# The Fastest Way to Make Shell Scripts Bulletproof

Just run them through a static analysis tool.

Most computer languages have built-in diagnostic mechanisms. That is to say, if a semicolon or bracket is missing, the source line of the problem will be identified. Here's an example of a basic error in Bash:

```
$ echo "fi" > test.sh
$ chmod +x ./test.sh
$ bash test.sh
test.sh: line 1: syntax error near unexpected token `fi'
test.sh: line 1: `fi'
$
```

Bash printed this error because it could not possibly execute the statement. However, it will never print warnings such as deprecated features or bad practices. For this reason, *even if a shell script runs without any apparent issues, it may still have unpredictable behaviour.* This becomes an even bigger issue when trying to achieve strict POSIX compliance.
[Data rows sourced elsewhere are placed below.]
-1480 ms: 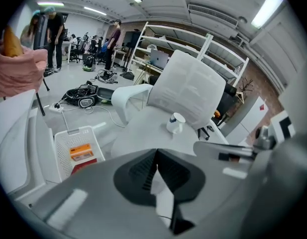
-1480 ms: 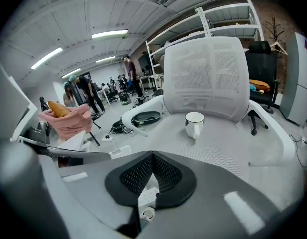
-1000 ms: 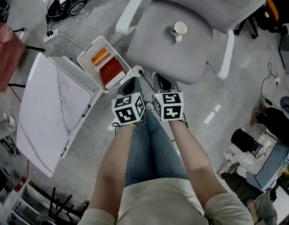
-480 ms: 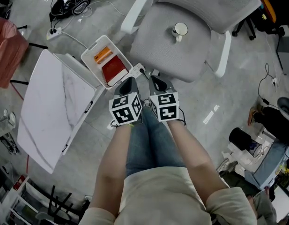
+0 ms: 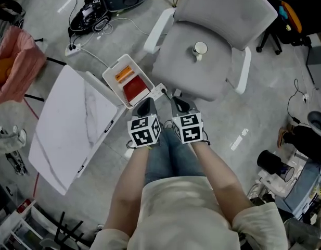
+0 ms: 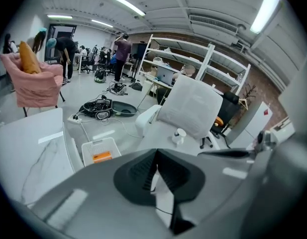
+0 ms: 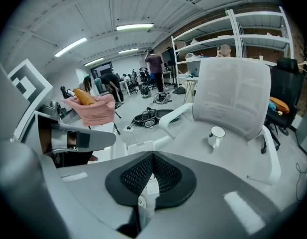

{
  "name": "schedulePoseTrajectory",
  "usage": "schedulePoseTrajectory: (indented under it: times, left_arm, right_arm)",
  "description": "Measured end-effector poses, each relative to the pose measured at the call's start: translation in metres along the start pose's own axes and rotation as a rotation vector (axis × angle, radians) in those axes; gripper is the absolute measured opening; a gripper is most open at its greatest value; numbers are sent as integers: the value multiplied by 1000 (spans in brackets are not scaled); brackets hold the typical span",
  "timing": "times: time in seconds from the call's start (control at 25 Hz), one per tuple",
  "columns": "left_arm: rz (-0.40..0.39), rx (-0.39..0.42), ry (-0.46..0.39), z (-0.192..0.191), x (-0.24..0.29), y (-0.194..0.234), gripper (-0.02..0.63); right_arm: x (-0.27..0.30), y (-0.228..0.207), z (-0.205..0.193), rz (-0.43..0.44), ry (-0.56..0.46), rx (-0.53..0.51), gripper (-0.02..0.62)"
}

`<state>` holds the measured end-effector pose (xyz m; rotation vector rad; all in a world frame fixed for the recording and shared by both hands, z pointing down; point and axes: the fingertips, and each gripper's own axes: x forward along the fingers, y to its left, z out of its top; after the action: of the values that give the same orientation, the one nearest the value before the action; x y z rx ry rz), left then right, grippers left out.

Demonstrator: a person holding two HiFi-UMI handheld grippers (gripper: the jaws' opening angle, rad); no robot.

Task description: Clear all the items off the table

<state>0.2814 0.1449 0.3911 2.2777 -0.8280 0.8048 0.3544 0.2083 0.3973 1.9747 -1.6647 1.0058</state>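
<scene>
Both grippers are held side by side over the person's knees, a step back from everything. My left gripper (image 5: 145, 107) (image 6: 156, 154) is shut with nothing between its jaws. My right gripper (image 5: 180, 104) (image 7: 153, 156) is shut and empty too. The white marble table (image 5: 72, 124) (image 6: 29, 148) stands to the left with a bare top. A white basket (image 5: 114, 75) (image 6: 101, 144) on the floor just ahead of the left gripper holds an orange item (image 5: 124, 73) and a red item (image 5: 135, 89). A white mug (image 5: 200, 49) (image 6: 179, 135) (image 7: 216, 135) sits on the grey chair (image 5: 202, 72).
A power strip (image 5: 73, 48) with cables and black gear (image 5: 90, 12) lies on the floor beyond the basket. A pink armchair (image 5: 14, 66) stands at the far left. Bags and black items (image 5: 272, 160) sit at the right. Shelving (image 6: 193, 59) and people stand far back.
The head view has drifted, so table, basket and chair sit lower and more to the right in frame. Both grippers stay shut and side by side.
</scene>
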Motion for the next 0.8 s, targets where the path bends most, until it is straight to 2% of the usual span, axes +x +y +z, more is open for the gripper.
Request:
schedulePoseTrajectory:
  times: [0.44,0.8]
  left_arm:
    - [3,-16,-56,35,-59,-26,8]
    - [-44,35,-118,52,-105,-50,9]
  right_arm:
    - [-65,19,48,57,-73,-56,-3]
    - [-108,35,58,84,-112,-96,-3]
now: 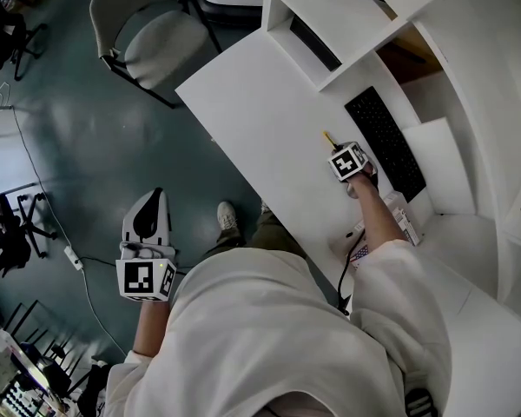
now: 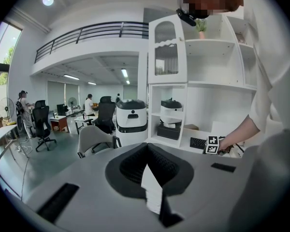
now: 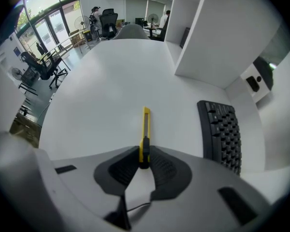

Here's a common example - an unquoted file path:

```
$ echo "cat \$1" > test.sh # $1 is unquoted
$ echo "File 1" > "file.txt" # No space in filename
$ echo "File 2" > "file 2.txt" # Space in the filename
$ dash test.sh "file.txt" # Apparently working!
File 1
$ dash test.sh "file 2.txt" # Fails due to word splitting
cat: file: No such file or directory
cat: 2.txt: No such file or directory
$
```

Shells do not have sophisticated enough diagnostic mechanisms to ensure a script is safe. This is why it is a good idea to always run *static analysis* on shell scripts using a program like `shellcheck`. The shell type is specified with the `-s` argument:

```
$ shellcheck -s sh test.sh

In test.sh line 1:
cat $1
^-- SC2086 (info): Double quote to prevent globbing and word splitting.

Did you mean:
cat "$1"

For more information:
https://www.shellcheck.net/wiki/SC2086 -- Double quote to prevent globbing ...
$
```

It's easy to see how problems like this could fly under the radar if the script was only tested on file paths without spaces. Of course, passing `shellcheck` tests won't guarantee the script will be problem-free, but it will root out many syntax-related issues.